Eternity // Crooked Heart

Mar 05, 2011 00:58

Title: Eternity
Fandom: Torchwood
Pairings: Tommy/Tosh
Spoilers: 2x03 "To The Last Man
Words: 213
Rating: PG-13 for implied sexual activity
Prompt: Torchwood, Tommy/Tosh, eternity

He doesn't know who she is but he can remember her.

The memories are just little flashes, there and gone, but they're enough.

Having a drink with her and watching a war on a little panel set high up in the wall, like a moving color photograph. A different war, but wars are all the same.

Laughing with her by the sea, everything weird and futuristic but all he sees is her. Hair falling in her face and she brushes it away impatiently. Her clothes are too bright and too revealing to ever be appropriate, but they suit her.

The feel of her skin on his and the sheets soft against his bare back. Softer than the army cots and softer than the hospital beds. Feeling safe with her in his arms even though dread threatens to break him, and he doesn’t remember why.

A complicated mechanism, cold and heavy in his hands and he can't remember how it got there but suddenly she's there and she tells him what to do. He doesn't know who she is, but he knows he loves her.

There's an order he doesn't hear and flames exploding in rifle barrels and for once he doesn't flinch, but holds her in his mind as he falls into eternity.

*

Title: Crooked Heart
Fandom: Animorphs
Characters: Rachel, OC (Mrs. Bacon)
Spoilers: Um, none, I think. Wow, that's new.
Words: 678
Rating: PG
Prompt: You shall love your neighbor with your crooked heart.

“Rachel, would you mind taking this over to Mrs. Bacon?” Mom held up a foil-wrapped plate of leftovers. She wasn’t the most caring of neighbors, and God knows she often didn’t have the time to cook (small blessings, eh?) but she and some of the other neighborhood families took turns helping out the elderly woman next door and I guessed tonight was her turn.

“Sure,” I said. I stood, took my empty plate and glass to the sink. Even though I’d agreed, I didn’t like Mrs. Bacon much; she called me “dear”, knitted so much I was surprised there was still a sheep in the world with any wool, and treated me like I was five. Also, I was tired, and I still had homework to do. But I’d learned the hard way that arguing with my mom only wasted time, so I took the plate and stepped out the back door.

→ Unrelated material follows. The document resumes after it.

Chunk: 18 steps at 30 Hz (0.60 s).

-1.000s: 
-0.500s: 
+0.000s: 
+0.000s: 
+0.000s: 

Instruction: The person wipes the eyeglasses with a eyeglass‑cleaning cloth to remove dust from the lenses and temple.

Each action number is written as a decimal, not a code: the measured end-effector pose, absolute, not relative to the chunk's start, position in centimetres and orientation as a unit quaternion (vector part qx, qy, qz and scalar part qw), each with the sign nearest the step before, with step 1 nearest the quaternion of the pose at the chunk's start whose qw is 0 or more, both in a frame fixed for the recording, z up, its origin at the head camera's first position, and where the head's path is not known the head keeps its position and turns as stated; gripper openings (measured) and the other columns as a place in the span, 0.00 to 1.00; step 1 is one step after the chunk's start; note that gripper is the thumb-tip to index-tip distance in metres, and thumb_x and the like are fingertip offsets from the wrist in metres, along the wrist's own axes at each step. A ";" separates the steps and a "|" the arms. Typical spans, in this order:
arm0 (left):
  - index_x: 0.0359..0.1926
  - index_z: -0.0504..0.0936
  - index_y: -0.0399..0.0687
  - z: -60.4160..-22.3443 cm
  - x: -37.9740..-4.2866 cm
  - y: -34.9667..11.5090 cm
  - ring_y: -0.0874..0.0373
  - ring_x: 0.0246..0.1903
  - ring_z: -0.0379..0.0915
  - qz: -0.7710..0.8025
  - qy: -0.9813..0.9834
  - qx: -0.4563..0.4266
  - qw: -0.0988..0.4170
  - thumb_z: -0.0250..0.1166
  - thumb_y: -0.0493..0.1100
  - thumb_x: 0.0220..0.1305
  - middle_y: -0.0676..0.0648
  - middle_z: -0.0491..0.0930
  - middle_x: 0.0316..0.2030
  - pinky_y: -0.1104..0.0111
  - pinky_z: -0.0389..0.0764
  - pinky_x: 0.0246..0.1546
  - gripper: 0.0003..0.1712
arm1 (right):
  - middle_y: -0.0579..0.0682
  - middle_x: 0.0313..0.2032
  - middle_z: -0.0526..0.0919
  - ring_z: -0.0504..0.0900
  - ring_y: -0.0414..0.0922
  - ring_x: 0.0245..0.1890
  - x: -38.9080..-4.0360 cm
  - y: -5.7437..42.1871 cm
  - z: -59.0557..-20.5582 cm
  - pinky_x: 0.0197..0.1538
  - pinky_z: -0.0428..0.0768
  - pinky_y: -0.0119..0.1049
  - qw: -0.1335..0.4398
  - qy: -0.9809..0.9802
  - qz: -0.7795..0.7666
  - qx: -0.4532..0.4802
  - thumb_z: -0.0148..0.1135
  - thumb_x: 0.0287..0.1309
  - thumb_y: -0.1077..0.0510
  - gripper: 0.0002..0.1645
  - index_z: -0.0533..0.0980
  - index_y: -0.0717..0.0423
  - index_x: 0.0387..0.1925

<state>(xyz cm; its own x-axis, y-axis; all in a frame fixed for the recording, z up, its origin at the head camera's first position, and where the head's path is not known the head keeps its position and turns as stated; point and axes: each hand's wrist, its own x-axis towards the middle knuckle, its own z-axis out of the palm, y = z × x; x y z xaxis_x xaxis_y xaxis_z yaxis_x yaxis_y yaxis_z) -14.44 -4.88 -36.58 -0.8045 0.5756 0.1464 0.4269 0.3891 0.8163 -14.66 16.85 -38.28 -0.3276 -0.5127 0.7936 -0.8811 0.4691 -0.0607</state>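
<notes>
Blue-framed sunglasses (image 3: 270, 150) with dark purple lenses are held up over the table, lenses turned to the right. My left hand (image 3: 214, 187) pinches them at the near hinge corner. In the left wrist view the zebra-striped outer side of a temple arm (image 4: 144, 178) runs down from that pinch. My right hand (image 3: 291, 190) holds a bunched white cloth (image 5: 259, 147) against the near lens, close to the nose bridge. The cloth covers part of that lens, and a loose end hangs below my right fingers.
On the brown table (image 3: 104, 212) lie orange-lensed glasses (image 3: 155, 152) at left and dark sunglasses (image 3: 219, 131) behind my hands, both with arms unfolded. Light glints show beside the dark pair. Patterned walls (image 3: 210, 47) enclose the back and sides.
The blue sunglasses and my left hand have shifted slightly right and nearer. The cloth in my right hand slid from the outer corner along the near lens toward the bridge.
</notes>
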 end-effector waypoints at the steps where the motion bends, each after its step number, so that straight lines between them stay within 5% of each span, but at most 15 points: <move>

I went around the side of the house and climbed up the steps to Mrs. Bacon’s front porch. There was a little ceramic plate that read “BACON” on the door, just above the bell. I used to think her name was hilarious when I was younger, and apparently her late husband had felt the same, because she explained to me nearly every time I visited her about how he had painted a strip of bacon on the wall just above it and she made him whitewash it out.

I rang the bell, then remembering she probably couldn’t hear it gave the plain door knocker a few good raps and called through the wood, “Mrs. Bacon, are you there? It’s Rachel, from next door.”

The door opened and Mrs. Bacon smiled at me, a little old lady of eighty-plus years with gray hair, a walker, and a dead awful cardigan. “Rachel, dear!” she exclaimed, and there was something odd about the way she looked at me that I couldn’t quite place. “How nice to see you, you haven’t visited me in years, come in, come in!” She pulled me inside, her fingers surprisingly strong on my forearm, and shut the door behind me.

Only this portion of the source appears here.